■ Instructions to follow: Give back the full listing exactly, setting the pictures aside.

━━━━━ Stored data

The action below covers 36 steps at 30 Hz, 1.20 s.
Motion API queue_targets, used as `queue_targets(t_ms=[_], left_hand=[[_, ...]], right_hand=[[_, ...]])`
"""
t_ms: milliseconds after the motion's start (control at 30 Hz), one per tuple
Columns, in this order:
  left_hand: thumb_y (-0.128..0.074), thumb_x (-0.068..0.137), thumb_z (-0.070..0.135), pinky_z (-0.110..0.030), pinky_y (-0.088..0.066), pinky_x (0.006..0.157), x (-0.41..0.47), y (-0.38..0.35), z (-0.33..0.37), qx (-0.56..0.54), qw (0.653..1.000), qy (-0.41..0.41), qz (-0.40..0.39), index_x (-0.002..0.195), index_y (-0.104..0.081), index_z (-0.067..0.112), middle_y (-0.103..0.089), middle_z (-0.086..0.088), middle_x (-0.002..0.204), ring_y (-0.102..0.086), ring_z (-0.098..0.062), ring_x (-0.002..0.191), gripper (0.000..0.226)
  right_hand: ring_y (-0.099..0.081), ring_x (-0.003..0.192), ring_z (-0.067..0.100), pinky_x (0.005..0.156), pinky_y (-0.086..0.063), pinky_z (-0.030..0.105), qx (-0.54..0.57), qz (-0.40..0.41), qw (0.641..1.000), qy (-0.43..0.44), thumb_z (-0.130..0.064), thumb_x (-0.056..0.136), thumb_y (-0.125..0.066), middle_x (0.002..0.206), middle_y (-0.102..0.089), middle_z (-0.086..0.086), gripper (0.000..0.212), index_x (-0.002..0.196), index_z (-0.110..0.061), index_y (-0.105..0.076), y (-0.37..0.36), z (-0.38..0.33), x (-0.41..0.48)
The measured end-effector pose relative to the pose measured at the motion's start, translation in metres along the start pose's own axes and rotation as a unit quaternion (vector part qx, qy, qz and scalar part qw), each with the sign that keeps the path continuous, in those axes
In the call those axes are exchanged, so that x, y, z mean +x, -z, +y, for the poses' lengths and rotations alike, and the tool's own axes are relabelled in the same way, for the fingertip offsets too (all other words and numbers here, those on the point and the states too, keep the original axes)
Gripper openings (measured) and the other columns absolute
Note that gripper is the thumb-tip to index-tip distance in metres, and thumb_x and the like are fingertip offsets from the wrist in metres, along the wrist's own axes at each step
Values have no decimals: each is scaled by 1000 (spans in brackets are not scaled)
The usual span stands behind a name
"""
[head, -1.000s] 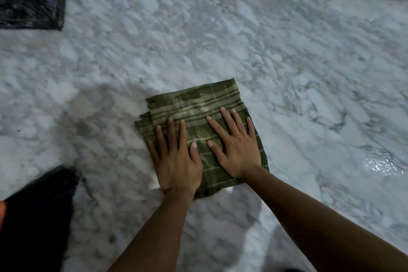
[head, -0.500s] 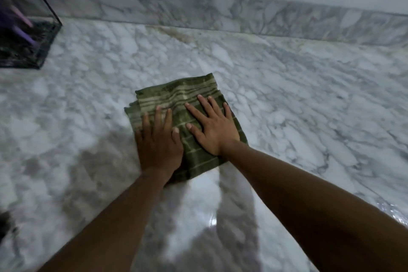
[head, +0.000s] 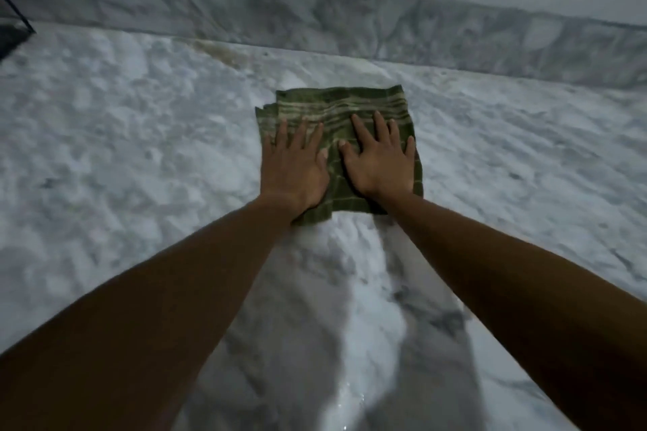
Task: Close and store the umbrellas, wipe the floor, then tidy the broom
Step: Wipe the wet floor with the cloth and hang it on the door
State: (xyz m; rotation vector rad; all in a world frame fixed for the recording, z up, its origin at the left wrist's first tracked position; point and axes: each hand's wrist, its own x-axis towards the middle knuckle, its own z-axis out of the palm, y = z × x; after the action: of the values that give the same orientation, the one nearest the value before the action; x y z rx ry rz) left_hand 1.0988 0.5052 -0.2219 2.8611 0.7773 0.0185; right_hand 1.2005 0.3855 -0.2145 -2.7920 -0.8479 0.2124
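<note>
A folded green cloth point(head: 336, 104) with pale stripes lies flat on the white marble floor point(head: 140, 157), a short way from the wall. My left hand point(head: 292, 168) presses palm-down on the cloth's left half, fingers spread. Beside it, my right hand point(head: 380, 161) lies flat on the right half, also with its fingers apart. Neither hand grips the cloth. No umbrella or broom shows in the view.
A marble skirting point(head: 315, 21) runs along the wall just beyond the cloth. A black frame stand point(head: 15, 23) sits at the far left edge. A brownish stain point(head: 220, 52) marks the floor by the skirting. The floor near me has a wet sheen point(head: 350, 395).
Both hands have pushed the cloth forward over the floor toward the wall. The view has shifted right, so the black stand is almost out of frame.
</note>
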Motion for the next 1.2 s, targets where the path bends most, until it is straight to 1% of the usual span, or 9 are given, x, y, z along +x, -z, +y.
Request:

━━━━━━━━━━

■ Exercise solution:
The action below covers 36 steps at 30 Hz, 1.20 s.
Motion API queue_targets, used as `queue_targets(t_ms=[_], left_hand=[[_, ...]], right_hand=[[_, ...]])`
"""
t_ms: milliseconds after the motion's start (control at 30 Hz), one per tuple
Columns, in this order:
  left_hand: thumb_y (-0.128..0.074), thumb_x (-0.068..0.137), thumb_z (-0.070..0.135), pinky_z (-0.110..0.030), pinky_y (-0.088..0.066), pinky_x (0.006..0.157), x (-0.41..0.47), y (-0.38..0.35), z (-0.33..0.37), qx (-0.56..0.54), qw (0.653..1.000), qy (-0.41..0.41), qz (-0.40..0.39), index_x (-0.002..0.195), index_y (-0.104..0.081), index_z (-0.067..0.112), middle_y (-0.103..0.089), middle_z (-0.086..0.088), middle_x (-0.002..0.204), ring_y (-0.102..0.086), ring_z (-0.098..0.062), ring_x (-0.002..0.191), gripper (0.000..0.226)
  right_hand: ring_y (-0.099..0.081), ring_x (-0.003..0.192), ring_z (-0.067..0.100), pinky_x (0.005..0.156), pinky_y (-0.086..0.063), pinky_z (-0.030..0.105), qx (-0.54..0.57), qz (-0.40..0.41), qw (0.641..1.000), qy (-0.43..0.44), thumb_z (-0.130..0.064), thumb_x (-0.056..0.136), thumb_y (-0.125..0.066), middle_x (0.002..0.206), middle_y (-0.102..0.089), middle_z (-0.086..0.086), gripper (0.000..0.212), index_x (-0.002..0.196), index_z (-0.110..0.061), index_y (-0.105..0.076), y (-0.37..0.36), z (-0.38..0.33), x (-0.41..0.48)
The measured end-effector pose relative to the pose measured at the motion's start, translation in metres along the start pose's own axes and rotation as a unit quaternion (vector part qx, qy, qz and scalar part qw), each with the sign that keeps the path continuous, in those axes
In the call those axes are exchanged, so that x, y, z mean +x, -z, +y, for the poses' lengths and rotations alike, and the tool's own axes are relabelled in the same way, for the fingertip offsets too (all other words and numbers here, those on the point and the states too, keep the original axes)
Gripper openings (measured) and the other columns absolute
Note that gripper is the thumb-tip to index-tip distance in metres, and thumb_x and the like are fingertip offsets from the wrist in metres, along the wrist's own axes at each step
Values have no decimals: each is scaled by 1000 (spans in brackets are not scaled)
The usual span stands behind a name
"""
[head, -1.000s] 
[head, -0.500s] 
[head, +0.000s] 
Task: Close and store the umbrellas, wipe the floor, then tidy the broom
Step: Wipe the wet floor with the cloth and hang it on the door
State: (xyz m; rotation vector rad; all in a world frame fixed for the recording, z up, its origin at the left wrist's first tracked position; point and axes: each hand's wrist, its own x-axis towards the middle knuckle, its own z-axis out of the palm, y = z × x; after the action: of the values that give the same orientation, the one nearest the value before the action; x y z rx ry rz) left_hand 1.0988 0.5052 -0.2219 2.8611 0.7773 0.0185; right_hand 1.2005 0.3855 -0.2145 -2.7920 -0.8479 0.2124
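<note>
A folded green cloth point(head: 336, 104) with pale stripes lies flat on the white marble floor point(head: 140, 157), a short way from the wall. My left hand point(head: 292, 168) presses palm-down on the cloth's left half, fingers spread. Beside it, my right hand point(head: 380, 161) lies flat on the right half, also with its fingers apart. Neither hand grips the cloth. No umbrella or broom shows in the view.
A marble skirting point(head: 315, 21) runs along the wall just beyond the cloth. A black frame stand point(head: 15, 23) sits at the far left edge. A brownish stain point(head: 220, 52) marks the floor by the skirting. The floor near me has a wet sheen point(head: 350, 395).
Both hands have pushed the cloth forward over the floor toward the wall. The view has shifted right, so the black stand is almost out of frame.
</note>
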Motion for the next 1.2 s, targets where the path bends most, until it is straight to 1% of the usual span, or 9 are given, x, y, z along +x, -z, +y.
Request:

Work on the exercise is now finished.